What you should do | Print the first line of the material below and each line after it, exactly as written, ending with the line that contains "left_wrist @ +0".
———
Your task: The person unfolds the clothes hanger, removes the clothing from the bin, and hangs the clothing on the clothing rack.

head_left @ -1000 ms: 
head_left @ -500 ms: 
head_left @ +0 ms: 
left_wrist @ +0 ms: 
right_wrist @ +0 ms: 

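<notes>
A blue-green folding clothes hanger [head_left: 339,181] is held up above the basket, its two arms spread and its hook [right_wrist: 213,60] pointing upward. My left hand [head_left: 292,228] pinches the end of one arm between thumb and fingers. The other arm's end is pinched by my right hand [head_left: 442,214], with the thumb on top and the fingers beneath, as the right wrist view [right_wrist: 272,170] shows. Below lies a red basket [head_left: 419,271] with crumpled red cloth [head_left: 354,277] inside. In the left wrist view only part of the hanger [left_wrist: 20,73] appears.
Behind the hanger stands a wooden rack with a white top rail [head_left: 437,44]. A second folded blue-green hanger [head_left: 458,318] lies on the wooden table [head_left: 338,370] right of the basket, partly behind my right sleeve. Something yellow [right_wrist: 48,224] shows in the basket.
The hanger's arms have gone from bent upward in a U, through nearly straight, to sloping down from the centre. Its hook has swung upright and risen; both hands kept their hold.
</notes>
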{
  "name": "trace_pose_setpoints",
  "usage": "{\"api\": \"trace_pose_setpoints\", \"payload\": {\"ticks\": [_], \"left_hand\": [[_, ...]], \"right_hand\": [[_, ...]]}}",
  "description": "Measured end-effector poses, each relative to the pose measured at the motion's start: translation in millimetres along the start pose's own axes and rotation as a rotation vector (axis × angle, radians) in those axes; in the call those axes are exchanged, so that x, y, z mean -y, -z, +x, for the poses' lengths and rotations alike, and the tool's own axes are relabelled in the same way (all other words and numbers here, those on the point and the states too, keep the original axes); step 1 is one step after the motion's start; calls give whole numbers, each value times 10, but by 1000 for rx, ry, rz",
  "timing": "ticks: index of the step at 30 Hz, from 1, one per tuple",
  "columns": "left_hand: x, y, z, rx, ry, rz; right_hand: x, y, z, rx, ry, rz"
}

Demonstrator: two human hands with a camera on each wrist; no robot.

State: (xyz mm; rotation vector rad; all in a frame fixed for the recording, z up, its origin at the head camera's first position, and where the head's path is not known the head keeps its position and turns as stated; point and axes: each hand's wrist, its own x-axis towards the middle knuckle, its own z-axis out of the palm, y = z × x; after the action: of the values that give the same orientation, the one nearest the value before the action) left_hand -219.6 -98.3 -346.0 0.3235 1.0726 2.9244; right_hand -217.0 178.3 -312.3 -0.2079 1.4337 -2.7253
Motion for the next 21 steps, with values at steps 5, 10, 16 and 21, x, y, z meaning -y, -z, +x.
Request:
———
Answer below |
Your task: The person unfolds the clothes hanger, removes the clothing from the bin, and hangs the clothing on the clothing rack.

head_left @ -1000 ms: 
head_left @ -500 ms: 
head_left @ +0 ms: 
left_wrist @ +0 ms: 

Nothing further is needed for the exercise.